Come si individuano le responsabilità nei
cantieri quando il rischio deriva dalla stessa
configurazione dei luoghi, come nel caso di uno
scavo? È sufficiente delimitare un’area per ritenere assolti gli
obblighi di sicurezza nella prevenzione delle cadute
dall’alto?

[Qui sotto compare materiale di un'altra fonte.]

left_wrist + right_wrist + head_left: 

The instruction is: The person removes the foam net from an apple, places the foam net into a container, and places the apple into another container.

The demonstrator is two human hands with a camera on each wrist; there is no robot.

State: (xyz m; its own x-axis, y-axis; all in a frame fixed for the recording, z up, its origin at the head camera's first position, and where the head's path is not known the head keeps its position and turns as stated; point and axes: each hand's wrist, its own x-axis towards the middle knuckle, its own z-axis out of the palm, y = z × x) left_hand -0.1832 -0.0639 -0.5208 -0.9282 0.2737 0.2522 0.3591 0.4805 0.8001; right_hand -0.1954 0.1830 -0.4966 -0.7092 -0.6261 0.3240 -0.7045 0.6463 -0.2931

E quale rilievo assume, in questo contesto, la
mancata attuazione delle misure già previste nei piani di
sicurezza?
Sono domande che emergono con chiarezza nella sentenza
della Corte di Cassazione n. 12283/2026, che affronta un
infortunio mortale avvenuto in un cantiere caratterizzato da un
dislivello significativo e da protezioni risultate inadeguate
rispetto al pericolo presente.
Una decisione particolarmente interessante perché oltre a
ricostruire la dinamica dell’evento, si concentra sulla
distribuzione delle responsabilità tra i diversi soggetti
coinvolti, chiarendo in che modo il sistema delineato dal
D.Lgs. n. 81/2008 debba operare quando il rischio
deriva dalla stessa configurazione del luogo di lavoro.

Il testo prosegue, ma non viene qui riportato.